Transcribe word for word the lines below from the line with "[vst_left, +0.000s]" through the line with "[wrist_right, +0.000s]", ends included.

____ ENTRIES SHOWN

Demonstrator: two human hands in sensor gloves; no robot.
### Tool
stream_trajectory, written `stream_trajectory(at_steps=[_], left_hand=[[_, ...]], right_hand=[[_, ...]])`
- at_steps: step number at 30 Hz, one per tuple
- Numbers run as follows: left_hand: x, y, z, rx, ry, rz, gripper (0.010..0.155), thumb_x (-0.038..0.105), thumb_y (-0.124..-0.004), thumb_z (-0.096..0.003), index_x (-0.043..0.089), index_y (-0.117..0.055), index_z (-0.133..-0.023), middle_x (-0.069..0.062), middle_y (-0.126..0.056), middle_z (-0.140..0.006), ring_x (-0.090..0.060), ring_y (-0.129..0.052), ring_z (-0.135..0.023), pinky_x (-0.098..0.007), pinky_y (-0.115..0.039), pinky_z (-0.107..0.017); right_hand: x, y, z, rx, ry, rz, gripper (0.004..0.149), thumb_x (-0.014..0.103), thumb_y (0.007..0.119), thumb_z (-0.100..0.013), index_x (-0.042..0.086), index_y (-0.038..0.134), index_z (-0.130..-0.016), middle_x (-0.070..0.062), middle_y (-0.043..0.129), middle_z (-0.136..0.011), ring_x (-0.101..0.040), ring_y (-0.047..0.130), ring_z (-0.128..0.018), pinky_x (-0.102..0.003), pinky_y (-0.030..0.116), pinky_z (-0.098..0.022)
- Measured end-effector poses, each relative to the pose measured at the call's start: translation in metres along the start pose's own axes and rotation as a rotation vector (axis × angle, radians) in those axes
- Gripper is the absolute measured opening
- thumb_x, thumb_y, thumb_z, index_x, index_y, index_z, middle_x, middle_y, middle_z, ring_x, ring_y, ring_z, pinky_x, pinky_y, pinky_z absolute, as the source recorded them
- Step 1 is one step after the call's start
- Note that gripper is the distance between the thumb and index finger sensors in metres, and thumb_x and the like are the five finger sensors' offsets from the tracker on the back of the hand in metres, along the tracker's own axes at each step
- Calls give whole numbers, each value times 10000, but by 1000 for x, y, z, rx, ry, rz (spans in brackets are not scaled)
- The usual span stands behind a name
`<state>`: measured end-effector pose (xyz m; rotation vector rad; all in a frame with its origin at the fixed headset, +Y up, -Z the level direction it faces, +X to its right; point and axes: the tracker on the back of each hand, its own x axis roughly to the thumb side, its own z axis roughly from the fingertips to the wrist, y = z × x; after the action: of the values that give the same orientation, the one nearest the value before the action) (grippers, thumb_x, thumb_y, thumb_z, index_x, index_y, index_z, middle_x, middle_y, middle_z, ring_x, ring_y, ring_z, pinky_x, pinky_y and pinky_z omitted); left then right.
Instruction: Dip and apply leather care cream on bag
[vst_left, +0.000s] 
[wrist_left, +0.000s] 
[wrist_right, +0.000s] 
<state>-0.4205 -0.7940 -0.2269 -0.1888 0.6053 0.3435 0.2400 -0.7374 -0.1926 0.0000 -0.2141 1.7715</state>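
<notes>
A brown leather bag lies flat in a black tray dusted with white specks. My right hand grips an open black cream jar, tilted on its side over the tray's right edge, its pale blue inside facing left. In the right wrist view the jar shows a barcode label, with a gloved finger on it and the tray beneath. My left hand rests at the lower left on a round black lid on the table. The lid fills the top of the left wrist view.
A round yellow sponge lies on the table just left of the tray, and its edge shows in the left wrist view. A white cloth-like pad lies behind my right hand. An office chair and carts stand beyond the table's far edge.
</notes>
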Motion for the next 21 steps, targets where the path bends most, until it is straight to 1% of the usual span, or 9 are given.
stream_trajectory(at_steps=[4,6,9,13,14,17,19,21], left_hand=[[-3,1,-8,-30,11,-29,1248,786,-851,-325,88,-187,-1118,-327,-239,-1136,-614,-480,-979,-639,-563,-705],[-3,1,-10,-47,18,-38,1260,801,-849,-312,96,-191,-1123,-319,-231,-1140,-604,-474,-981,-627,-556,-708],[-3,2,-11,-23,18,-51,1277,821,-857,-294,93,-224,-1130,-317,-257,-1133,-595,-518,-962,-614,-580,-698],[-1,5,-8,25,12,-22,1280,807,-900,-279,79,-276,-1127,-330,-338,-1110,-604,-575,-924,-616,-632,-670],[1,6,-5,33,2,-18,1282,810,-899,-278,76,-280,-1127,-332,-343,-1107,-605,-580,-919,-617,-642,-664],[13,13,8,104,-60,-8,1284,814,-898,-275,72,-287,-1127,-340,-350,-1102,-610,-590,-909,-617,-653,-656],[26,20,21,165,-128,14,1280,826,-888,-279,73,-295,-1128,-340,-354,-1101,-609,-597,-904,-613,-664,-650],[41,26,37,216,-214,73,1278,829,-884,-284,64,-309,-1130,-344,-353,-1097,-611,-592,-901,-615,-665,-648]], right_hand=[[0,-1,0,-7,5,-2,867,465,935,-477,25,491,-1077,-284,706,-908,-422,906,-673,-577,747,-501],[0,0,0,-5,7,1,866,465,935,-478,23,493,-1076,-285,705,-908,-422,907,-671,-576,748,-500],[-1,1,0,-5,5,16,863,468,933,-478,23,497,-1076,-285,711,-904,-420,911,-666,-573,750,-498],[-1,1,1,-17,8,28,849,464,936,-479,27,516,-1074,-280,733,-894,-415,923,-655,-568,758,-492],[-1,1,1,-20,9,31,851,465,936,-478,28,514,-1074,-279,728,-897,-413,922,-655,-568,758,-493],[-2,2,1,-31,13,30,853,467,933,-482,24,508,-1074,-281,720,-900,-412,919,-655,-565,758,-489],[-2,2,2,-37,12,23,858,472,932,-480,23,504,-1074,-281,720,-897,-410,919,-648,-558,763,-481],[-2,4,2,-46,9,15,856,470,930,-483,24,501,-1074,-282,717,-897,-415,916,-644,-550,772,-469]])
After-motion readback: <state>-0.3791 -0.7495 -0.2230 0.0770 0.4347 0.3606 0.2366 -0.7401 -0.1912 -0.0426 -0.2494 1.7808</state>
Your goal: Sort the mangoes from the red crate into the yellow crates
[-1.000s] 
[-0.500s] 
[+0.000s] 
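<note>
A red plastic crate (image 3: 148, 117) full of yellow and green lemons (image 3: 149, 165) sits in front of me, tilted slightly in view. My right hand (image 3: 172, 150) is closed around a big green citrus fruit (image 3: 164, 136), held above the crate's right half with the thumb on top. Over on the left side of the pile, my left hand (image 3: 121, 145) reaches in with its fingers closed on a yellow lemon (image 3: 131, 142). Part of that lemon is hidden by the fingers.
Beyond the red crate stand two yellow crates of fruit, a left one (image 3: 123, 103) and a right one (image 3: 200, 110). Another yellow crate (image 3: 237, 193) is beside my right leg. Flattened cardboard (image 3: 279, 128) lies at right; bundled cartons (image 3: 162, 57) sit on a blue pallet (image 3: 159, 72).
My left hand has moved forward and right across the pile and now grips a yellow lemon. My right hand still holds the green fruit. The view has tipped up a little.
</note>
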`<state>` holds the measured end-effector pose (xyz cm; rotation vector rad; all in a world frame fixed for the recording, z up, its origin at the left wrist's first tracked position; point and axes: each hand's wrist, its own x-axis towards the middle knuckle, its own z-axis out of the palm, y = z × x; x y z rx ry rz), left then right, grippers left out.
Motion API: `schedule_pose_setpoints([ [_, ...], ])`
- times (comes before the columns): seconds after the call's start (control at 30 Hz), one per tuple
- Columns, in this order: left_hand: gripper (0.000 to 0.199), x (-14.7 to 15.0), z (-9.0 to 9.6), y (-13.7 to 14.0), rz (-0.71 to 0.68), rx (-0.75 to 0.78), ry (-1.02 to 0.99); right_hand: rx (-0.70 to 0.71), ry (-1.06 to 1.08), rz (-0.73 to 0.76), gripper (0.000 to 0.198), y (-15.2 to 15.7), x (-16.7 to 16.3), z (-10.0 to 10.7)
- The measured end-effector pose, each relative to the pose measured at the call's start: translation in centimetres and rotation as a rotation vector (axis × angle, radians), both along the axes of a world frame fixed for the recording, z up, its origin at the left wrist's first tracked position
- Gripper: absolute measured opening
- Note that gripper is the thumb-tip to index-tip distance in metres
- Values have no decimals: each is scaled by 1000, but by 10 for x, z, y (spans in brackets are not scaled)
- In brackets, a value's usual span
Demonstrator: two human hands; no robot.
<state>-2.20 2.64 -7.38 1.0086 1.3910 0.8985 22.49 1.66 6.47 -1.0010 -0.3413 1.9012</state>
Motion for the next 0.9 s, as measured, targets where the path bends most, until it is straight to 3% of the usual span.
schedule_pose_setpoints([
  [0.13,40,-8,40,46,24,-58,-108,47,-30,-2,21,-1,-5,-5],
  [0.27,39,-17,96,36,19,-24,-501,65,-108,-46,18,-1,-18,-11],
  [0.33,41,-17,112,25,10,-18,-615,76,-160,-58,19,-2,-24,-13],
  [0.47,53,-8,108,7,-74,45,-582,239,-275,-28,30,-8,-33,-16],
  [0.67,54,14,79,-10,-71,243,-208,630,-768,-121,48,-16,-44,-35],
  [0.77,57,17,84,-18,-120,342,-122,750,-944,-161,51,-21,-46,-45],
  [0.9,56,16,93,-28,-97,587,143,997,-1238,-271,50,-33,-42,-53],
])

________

**RESPONSE AREA**
[vst_left, +0.000s] 
[wrist_left, +0.000s] 
[wrist_right, +0.000s] 

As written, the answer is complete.